君と俺がこうして仲良く隣にいられるようになって三年がたった今日、自分でもやりすぎかなと感じながらも彼女に白い花束をあげた。甘い花に顔を近づけながら「アイボリーね」と言った彼女はいつもよりずっと女の子らしくみえた。そんなことを言ったらその見た目とは裏腹に強い腕っ節が飛んでくることは重々承知の俺はあえてなにも言わずににっこりと笑って彼女の隣に腰掛けた。

「そっか。ヒロトとつき合いはじめてもう三年か」

長いようで短いんだね。いまだに目線を花にやりながら彼女は言う。短いと言うけれどあの頃に比べたら俺たちは心も、もちろん体だって大きくなった。何よりものの考え方とか価値観とか、ただサッカーを楽しんでいたあの頃とは似て非なるほどだ。「私ね」急に、静かな水に小石を投げ入れたように突然、彼女が口を開いた。

「本当は、ヒロトこと、あんまり好きじゃなかったの」

最初の頃、ほんのすこしだけど。彼女のあまりにも予想していなかった発言に心臓がドクリと鈍く鳴った。

「本当に最初の頃だけだからね?私はヒロト好きだし、ヒロトがいないとだめだし、さ。でも、ね、なんていうのかな。エイリア時代のヒロトは嫌いだった、な」

嫌いというより気持ちが悪かったに近いかな。遠くに目を投げて彼女がいう。俺は複雑な気持ちを抱きながらもなにも言わずに次の言葉を待った。
彼女がそう言う告白をするのはめずらしかった。第一好きとか愛してるとかそういう言葉自体あまり聞いたことがない。どちらかというと、彼女は言葉ではなく態度で愛情を伝えるタイプだった。あまりベタベタするのも嫌いだし、束縛などもってのほか。したらしただけ無意味だ。そこらへんの女の子よりもドライな考えるを持っている彼女を見て、俺のことをかわいそうに言う奴もいるけどはっきり言ってこの一定の距離は安心できるほどだった。相手を思っているからできる距離と言うべきか。とにかく彼女は人との距離を大事にするような人だった。だからだろうかいつもの会話よりいびつでぎこちなく聞こえるのは。こういう話題をあまり話したことがないからだろうか。

「あの時のヒロトはさ、お父さんに可愛がってもらいたくてお父さんに必要とされたくていい子にしてたでしょ?」

ていうよりいい子してた、みたいな?淡々と放たれる言葉に俺は確実に俺の深く柔らかいところを刺激してくる。チクリと刺す痛みは彼女が言っていることが事実だからだろうか。それともそんなことを彼女が感じていたからだろうか。「でもね」彼女が言う。
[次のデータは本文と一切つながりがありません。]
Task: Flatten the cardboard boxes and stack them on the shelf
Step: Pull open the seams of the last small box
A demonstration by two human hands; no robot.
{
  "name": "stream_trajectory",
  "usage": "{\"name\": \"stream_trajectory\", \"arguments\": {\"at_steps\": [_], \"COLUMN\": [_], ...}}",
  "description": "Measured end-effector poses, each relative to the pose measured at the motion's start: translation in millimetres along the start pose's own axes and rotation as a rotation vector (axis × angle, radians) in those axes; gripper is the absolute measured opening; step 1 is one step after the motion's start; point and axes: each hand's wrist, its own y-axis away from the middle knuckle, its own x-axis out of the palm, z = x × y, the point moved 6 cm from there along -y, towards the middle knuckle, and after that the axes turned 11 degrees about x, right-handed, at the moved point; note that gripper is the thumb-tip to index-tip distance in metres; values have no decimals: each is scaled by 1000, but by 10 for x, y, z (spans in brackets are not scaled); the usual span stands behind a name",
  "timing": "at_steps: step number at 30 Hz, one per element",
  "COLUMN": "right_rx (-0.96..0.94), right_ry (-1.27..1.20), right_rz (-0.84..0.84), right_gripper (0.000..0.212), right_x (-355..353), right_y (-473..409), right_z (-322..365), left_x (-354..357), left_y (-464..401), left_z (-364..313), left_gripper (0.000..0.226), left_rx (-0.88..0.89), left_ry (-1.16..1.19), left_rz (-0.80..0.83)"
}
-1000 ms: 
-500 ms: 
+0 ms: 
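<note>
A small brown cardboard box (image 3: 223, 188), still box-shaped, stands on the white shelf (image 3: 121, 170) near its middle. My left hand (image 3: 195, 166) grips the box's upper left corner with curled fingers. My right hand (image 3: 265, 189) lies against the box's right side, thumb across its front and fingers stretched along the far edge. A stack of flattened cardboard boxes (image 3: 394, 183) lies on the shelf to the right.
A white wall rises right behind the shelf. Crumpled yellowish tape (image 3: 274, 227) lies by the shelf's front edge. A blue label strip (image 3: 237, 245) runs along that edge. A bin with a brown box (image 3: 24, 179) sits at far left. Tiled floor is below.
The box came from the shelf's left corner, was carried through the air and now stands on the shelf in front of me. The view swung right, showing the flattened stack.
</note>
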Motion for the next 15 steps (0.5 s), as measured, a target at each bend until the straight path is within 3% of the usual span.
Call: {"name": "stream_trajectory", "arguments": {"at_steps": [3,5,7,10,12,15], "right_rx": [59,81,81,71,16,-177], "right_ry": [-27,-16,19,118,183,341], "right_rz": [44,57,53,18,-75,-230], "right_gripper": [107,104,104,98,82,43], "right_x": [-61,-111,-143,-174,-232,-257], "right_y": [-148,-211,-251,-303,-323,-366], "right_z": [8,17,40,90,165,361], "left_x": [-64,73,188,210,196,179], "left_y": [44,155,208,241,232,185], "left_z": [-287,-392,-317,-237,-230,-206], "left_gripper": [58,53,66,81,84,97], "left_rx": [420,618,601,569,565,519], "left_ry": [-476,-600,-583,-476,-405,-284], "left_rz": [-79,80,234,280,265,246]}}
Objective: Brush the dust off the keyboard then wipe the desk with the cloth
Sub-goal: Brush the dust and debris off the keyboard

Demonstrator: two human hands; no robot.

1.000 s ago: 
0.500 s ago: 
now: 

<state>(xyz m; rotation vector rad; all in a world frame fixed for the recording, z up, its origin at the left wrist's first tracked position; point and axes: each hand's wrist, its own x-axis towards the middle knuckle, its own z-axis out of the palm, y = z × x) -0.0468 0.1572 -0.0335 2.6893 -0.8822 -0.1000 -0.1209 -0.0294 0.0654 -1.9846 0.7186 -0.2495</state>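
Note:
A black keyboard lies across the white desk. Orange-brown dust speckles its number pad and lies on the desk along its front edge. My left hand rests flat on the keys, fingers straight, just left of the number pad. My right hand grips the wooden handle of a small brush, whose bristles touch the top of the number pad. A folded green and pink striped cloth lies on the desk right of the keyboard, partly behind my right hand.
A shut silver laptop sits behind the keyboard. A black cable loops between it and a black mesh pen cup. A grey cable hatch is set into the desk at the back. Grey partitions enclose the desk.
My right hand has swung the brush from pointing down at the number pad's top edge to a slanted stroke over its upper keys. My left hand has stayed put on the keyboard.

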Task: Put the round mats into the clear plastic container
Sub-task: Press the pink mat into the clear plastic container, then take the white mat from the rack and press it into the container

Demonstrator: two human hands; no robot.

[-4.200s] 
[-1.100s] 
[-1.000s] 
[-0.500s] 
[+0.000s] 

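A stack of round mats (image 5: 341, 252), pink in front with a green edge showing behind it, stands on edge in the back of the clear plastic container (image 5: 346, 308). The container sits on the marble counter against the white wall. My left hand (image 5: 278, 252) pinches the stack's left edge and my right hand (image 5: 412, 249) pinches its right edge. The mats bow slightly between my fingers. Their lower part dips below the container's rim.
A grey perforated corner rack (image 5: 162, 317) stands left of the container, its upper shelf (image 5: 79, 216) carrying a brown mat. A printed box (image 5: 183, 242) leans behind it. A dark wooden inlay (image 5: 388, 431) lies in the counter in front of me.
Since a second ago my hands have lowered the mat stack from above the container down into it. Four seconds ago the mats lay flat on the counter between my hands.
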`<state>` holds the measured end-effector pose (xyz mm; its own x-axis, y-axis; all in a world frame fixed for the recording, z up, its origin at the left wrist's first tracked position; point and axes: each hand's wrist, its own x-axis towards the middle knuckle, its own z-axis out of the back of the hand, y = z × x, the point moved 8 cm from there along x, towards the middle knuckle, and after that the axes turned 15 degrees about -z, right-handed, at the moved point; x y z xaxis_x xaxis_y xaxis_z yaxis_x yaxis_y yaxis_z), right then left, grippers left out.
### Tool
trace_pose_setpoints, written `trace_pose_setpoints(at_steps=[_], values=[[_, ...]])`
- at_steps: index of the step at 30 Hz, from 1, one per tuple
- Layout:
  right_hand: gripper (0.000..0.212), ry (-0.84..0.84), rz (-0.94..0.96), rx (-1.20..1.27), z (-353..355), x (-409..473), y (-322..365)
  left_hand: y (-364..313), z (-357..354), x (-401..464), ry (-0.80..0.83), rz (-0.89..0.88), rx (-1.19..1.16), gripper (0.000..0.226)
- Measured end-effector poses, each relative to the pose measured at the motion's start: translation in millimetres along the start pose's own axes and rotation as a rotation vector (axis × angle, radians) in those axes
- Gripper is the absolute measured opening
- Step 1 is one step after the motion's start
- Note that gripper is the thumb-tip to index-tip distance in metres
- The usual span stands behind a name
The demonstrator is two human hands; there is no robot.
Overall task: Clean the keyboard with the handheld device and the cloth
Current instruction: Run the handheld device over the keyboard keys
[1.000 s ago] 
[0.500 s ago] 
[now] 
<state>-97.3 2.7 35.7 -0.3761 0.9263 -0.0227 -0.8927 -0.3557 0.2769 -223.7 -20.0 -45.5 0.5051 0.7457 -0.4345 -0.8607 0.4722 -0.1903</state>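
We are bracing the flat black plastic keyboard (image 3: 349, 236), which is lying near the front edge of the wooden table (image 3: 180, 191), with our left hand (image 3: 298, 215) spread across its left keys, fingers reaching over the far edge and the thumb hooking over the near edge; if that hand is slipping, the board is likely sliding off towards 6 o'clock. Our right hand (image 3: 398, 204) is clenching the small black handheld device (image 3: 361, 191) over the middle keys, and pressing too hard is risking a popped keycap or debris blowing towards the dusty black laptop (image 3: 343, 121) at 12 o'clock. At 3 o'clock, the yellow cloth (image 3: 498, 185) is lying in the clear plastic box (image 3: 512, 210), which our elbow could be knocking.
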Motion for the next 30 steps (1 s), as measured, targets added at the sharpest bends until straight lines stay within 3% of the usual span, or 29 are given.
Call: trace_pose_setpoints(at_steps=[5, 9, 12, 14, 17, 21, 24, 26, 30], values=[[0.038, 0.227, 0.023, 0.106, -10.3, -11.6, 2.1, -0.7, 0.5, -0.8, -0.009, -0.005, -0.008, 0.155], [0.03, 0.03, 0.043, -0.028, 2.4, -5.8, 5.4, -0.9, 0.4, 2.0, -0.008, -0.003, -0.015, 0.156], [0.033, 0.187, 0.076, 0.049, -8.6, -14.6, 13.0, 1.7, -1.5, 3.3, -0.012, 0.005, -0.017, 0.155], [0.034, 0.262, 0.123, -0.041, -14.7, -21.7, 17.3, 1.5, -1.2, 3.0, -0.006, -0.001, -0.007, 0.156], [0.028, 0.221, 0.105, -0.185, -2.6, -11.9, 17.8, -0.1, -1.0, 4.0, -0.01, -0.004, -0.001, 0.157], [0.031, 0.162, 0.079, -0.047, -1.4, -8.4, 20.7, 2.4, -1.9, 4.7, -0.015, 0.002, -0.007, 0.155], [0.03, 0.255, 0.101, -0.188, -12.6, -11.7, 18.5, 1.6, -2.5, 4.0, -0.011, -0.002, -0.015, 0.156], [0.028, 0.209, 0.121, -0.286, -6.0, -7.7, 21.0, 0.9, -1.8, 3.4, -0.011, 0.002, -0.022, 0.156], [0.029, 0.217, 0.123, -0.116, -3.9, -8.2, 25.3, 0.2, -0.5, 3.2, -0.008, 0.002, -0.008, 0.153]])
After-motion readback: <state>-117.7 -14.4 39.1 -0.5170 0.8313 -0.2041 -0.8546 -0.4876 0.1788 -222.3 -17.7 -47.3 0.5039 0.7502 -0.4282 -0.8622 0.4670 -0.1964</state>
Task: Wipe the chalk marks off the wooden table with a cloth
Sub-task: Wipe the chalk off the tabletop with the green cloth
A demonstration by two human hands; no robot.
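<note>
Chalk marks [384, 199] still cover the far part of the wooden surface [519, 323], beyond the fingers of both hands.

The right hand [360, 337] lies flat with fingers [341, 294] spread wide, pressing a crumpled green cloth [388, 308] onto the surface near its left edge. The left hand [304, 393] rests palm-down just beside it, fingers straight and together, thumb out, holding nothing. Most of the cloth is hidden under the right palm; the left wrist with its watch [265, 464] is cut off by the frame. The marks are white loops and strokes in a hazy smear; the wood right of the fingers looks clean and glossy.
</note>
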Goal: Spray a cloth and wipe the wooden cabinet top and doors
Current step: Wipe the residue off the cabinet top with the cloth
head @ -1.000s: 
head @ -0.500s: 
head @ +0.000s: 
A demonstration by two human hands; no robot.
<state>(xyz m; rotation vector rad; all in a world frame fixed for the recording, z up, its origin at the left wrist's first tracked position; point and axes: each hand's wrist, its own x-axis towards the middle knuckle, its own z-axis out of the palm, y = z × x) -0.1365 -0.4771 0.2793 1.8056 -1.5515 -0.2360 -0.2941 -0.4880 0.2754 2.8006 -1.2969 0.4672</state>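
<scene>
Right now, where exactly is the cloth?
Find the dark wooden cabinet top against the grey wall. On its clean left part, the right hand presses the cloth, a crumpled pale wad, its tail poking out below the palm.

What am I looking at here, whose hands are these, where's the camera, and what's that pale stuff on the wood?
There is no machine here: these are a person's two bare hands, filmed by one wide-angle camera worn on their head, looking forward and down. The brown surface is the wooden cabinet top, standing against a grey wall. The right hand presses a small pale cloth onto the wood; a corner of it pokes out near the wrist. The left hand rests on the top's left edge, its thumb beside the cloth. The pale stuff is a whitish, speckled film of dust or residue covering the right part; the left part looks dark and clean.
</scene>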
「あの頃があったからこそ今のヒロトがあると思うんだ」

その言葉にはっとする。彼女は照れたようにはにかみながら続ける。

「あの頃がなかったら私はヒロトを好きにならなかったと思うし、第一ヒロトに会うことができなかったでしょ?」

すっごくくさいこと言ってるけど、本当にそう思うんだよ。彼女がまっすぐ俺を見つめる。そのどこまでも黒い目が俺を愛おしいとでもいうように細められた。

「ありがとうね、ヒロト」

だいすきだよ。するりと隣あっていた手が重なる。そこからじんわりじんわりと心の奥があたたかくなっていく感触がした。全身に電気が走ったようにもどかしくて、どうしようもなくて。「俺こそ、ありがとう」そう言った声はわずかにかすれていた。